China remains committed to a negotiated resolution of the border dispute, Foreign Minister Wang Yi was quoted as telling Indian External Affairs Minister Salman Khurshid at a meeting late Thursday in Beijing.
Prior to a permanent settlement, China wishes to “jointly maintain peace and tranquility” along the border, while raising bilateral relations to new heights, Wang was quoted as saying by China’s official Xinhua News Agency.
New Delhi had accused Chinese troops of crossing the de facto border between the countries on April 15 and pitching camp in the Depsang valley in the Ladakh region of eastern Kashmir. Although China said its troops stayed on their side of the frontier as recognized by Beijing, India moved its soldiers just 300 meters from the Chinese position. A series of meetings were held and troops from both sides withdrew on Monday.
Since arriving in Beijing on Thursday, Khurshid has declined to speak to foreign media, but he was quoted by India’s The Hindu newspaper as saying the cause of the border incident was not discussed in his meeting with Wang.
“I think they were not offering us that background, and we were not asking for that background,” the paper quoted Khurshid as saying. “There was a tremendous sense of satisfaction that it was resolved in the manner it was resolved.”

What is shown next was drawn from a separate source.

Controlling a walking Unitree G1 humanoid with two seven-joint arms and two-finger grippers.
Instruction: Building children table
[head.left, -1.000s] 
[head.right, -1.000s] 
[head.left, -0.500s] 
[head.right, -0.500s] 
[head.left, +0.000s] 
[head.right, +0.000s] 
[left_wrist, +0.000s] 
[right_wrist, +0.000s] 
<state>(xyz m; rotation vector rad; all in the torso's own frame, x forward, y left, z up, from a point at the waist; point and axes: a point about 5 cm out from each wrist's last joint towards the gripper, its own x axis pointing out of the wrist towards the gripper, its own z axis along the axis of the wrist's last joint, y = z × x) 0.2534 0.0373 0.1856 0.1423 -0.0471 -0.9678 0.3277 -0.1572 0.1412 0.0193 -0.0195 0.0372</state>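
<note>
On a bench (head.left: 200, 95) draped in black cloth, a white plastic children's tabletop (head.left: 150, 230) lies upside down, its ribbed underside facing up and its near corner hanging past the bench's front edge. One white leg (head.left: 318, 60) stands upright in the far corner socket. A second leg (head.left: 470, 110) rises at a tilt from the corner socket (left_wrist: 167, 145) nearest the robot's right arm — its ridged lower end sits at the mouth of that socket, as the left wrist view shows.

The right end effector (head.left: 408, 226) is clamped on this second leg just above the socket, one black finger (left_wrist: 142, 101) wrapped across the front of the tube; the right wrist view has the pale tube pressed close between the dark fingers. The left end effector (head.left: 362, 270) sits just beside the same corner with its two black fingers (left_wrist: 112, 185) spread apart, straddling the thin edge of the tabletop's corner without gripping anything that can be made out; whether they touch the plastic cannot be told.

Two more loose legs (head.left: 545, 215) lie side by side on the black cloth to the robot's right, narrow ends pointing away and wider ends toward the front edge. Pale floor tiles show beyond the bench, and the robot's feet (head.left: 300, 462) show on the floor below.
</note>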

Khurshid is scheduled to meet Friday with Chinese Premier Li Keqiang and senior foreign policy adviser Yang Jiechi.
The minister’s visit was intended to set the stage for Li’s trip to India later this month that had threatened to be overshadowed by the border incident. While the reasons behind the incident remain murky, its tidy resolution appears designed to ensure a smooth reception for Li as he makes his first overseas trip since taking on the post of premier in March.
Asian giants with more than 1 billion people each, India and China have had chilly relations since they fought a brief border war in 1962.
India says China is occupying 38,000 square kilometers of territory in the Aksai Chin plateau in the western Himalayas, while China claims around 90,000 square kilometers in India’s northeastern state of Arunachal Pradesh. Fifteen rounds of talks have failed to resolve the dispute.
Despite occasional tensions, China has become India’s biggest trading partner, with two-way trade jumping from $5 billion in 2002 to nearly $75 billion in 2011. Most of that trade is skewed in China’s favor, another source of worry for India.